- _Task objective_: Take the lines below between the one holding "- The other" and the one holding "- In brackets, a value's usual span", inclusive, and copy them exactly. Add nothing.

Dataset entries
-=-=-=-=-
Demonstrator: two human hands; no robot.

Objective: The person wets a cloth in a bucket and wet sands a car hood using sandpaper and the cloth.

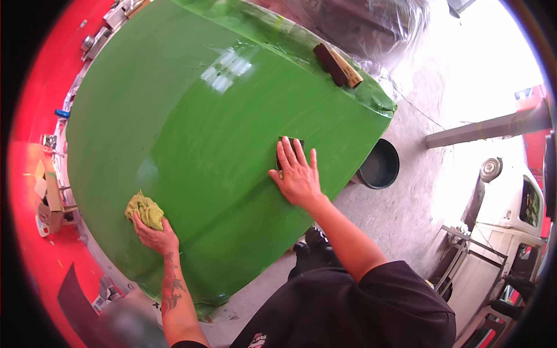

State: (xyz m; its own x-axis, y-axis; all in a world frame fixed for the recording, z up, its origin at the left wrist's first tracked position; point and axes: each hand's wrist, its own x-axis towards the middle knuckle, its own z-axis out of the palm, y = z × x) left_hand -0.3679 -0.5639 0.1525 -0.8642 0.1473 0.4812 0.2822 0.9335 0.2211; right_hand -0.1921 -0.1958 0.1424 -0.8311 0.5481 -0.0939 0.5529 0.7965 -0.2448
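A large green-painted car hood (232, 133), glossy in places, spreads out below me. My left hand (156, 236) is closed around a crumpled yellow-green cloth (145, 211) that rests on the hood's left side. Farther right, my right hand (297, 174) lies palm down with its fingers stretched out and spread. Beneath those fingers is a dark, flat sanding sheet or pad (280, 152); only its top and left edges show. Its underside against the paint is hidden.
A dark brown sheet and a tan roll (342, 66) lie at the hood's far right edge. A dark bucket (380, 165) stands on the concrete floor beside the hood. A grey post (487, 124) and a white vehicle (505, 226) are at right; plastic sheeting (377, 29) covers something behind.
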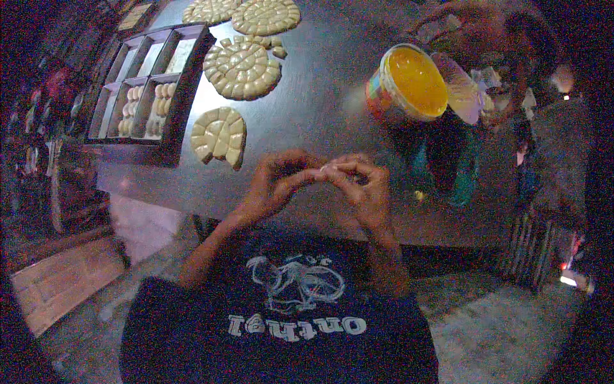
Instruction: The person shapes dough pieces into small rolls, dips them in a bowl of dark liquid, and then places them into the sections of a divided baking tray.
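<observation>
Just above the table's near edge, my left hand [288, 174] and my right hand [361, 182] meet at the fingertips. Both are closed in a pinch around something small and pale, mostly hidden, too small to name. Left of my left hand lies a partly used round of pale dough [219, 136], cut into wedges, with a gap at its near side. Beyond it sits a larger cut dough round [243, 69], a few loose pieces at its edge. Past my right hand stands a tilted-looking bucket [416, 83] filled with something orange-yellow.
A dark compartment tray [167, 121] at the left holds rows of small pale pieces in some sections. Two more dough rounds lie farther back, one being this cut round [265, 16]. Across the metal table [320, 83], another person [492, 38] is dimly visible at the far right.
</observation>
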The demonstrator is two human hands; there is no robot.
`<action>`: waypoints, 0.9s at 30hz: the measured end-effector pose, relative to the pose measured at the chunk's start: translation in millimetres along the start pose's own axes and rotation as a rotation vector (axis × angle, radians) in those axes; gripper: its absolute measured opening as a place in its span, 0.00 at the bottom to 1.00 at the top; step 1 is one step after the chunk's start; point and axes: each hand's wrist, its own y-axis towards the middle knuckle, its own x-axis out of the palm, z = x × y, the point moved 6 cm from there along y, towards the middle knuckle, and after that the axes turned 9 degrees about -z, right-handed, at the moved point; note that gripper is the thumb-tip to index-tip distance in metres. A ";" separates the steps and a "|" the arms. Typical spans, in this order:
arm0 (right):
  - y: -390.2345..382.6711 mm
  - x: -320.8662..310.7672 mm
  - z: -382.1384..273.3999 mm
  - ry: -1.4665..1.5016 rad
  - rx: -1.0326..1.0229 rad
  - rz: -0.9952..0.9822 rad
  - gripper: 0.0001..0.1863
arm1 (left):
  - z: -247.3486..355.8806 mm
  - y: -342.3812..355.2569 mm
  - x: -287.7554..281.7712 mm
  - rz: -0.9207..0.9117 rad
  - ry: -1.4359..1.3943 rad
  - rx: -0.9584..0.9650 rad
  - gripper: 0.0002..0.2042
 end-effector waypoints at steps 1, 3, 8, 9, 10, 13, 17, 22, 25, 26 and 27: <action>0.6 -0.1 -2.2 -0.008 0.021 0.011 0.07 | -1.0 1.1 -1.3 0.025 -0.010 -0.062 0.09; 5.3 -0.5 -4.1 -0.079 0.024 0.025 0.08 | 3.1 4.1 -4.1 0.071 -0.033 -0.179 0.08; 16.4 5.2 4.7 0.015 -0.066 -0.012 0.08 | 0.6 6.5 -10.5 0.086 0.052 -0.059 0.12; 17.9 7.7 9.0 0.040 0.014 -0.030 0.08 | 2.0 6.8 -11.7 0.097 0.005 0.014 0.14; 19.0 10.4 12.4 0.064 0.094 -0.048 0.08 | -0.8 6.3 -12.3 0.096 -0.046 -0.039 0.17; 18.7 17.0 20.4 0.189 0.146 -0.028 0.13 | -6.6 2.4 -10.5 0.060 -0.195 -0.135 0.25; 19.3 32.8 40.8 0.113 0.140 -0.146 0.20 | -21.9 -6.5 -10.4 -0.043 -0.296 -0.093 0.33; 13.6 52.6 51.6 -0.025 0.056 -0.183 0.18 | -60.4 -13.5 -22.1 0.037 -0.552 -0.045 0.40; 15.3 63.5 64.0 -0.430 -0.114 -0.106 0.17 | -73.6 -22.2 -57.5 0.163 -0.472 0.051 0.36; 14.2 70.8 75.0 -0.583 -0.199 -0.054 0.17 | -79.4 -30.9 -72.3 0.223 -0.469 0.004 0.33; 13.4 76.7 94.6 -0.591 -0.220 -0.015 0.17 | -81.9 -37.2 -85.6 0.275 -0.471 -0.044 0.31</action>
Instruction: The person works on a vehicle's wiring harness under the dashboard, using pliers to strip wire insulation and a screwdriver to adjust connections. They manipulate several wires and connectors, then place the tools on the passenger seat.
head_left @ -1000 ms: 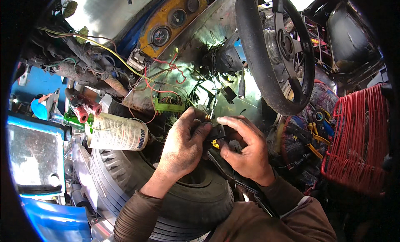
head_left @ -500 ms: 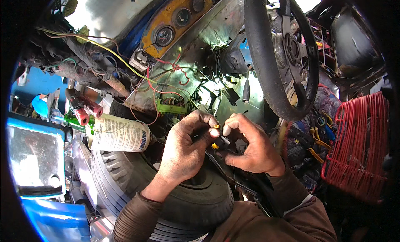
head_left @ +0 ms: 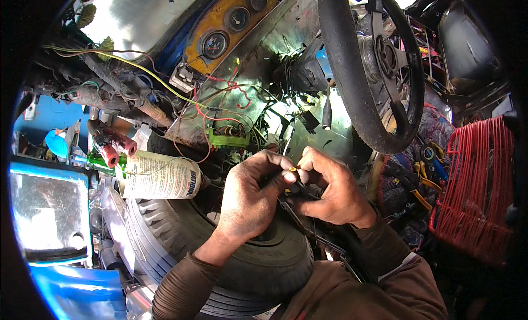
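Observation:
Close together in the middle of the view, both hands work on a small black-and-yellow part [head_left: 293, 169]. Thumb and index finger of my left hand [head_left: 247, 196] pinch it near its yellow end. My right hand [head_left: 335, 190] is closed on its other side, fingertips and thumb against the black portion. Much of the part is hidden by the fingers, so its exact kind cannot be made out. Beneath my hands is a large black tyre [head_left: 258, 265]. A green connector block [head_left: 230, 138] with thin wires lies just beyond my left hand.
A black steering wheel [head_left: 338, 72] rises at the upper right. Loose red and yellow wires hang near a dashboard with gauges [head_left: 214, 45]. A white printed container [head_left: 159, 176] lies left of my hands. Pliers [head_left: 421, 196] and a red corded seat [head_left: 473, 188] are at the right.
Both hands stay together; the fingertips have closed in around the part, and less of its black and yellow surface shows. The view has shifted slightly.

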### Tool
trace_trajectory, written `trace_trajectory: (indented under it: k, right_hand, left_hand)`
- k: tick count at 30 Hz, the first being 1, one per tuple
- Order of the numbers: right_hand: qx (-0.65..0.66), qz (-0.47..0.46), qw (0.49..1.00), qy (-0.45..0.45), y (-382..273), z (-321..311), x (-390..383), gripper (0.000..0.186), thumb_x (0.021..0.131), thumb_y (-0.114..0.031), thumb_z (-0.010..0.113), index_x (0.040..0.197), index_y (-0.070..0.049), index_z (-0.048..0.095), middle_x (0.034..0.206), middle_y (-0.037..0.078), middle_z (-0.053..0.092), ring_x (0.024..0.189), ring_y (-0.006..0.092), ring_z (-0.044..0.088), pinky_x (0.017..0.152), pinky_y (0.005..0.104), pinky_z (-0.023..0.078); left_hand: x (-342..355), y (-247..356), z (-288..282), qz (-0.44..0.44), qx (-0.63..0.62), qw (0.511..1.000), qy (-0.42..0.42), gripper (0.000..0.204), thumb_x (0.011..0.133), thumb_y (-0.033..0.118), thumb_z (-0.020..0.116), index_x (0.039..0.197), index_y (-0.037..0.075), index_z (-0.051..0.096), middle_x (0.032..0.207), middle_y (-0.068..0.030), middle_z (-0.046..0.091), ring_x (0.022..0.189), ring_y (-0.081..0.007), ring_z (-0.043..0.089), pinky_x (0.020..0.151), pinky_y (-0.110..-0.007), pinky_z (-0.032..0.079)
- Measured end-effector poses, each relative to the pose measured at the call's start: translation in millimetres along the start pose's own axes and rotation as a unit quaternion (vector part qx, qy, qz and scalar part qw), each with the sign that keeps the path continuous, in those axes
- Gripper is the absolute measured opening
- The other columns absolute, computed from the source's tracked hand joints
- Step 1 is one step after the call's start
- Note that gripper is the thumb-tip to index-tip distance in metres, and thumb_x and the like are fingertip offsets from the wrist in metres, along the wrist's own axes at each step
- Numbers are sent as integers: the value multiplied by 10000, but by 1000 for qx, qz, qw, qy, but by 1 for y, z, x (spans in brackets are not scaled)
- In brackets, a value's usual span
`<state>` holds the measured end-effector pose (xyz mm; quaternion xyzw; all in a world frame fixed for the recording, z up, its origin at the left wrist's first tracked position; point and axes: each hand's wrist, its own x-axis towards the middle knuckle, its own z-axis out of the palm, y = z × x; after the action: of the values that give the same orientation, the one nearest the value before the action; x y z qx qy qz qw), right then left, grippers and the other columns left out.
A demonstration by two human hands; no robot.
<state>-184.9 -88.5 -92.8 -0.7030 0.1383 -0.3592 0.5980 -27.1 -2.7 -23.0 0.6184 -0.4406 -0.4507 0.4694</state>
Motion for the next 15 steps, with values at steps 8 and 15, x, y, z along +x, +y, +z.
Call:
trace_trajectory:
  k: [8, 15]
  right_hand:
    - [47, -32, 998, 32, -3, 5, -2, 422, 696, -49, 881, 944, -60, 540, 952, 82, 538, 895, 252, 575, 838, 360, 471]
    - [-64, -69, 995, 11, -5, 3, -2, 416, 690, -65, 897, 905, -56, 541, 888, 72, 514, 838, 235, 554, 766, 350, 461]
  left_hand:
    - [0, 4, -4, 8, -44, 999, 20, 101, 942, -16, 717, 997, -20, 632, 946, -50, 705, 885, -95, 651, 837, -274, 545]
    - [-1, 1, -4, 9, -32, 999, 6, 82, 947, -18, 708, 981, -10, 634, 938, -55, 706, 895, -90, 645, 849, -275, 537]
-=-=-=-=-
- _Answer to the problem_:
- The other columns absolute, computed from the source's tracked hand joints
- Step 1 is one step after the call's start
- Note that gripper is the thumb-tip to index-tip distance in metres, and thumb_x and the like are fingertip offsets from the wrist in metres, along the wrist's own axes at each step
- Numbers are sent as integers: the value multiplied by 10000, but by 1000 for qx, qz, qw, qy, but by 1 for y, z, x (spans in brackets are not scaled)
- In brackets, a value's usual span

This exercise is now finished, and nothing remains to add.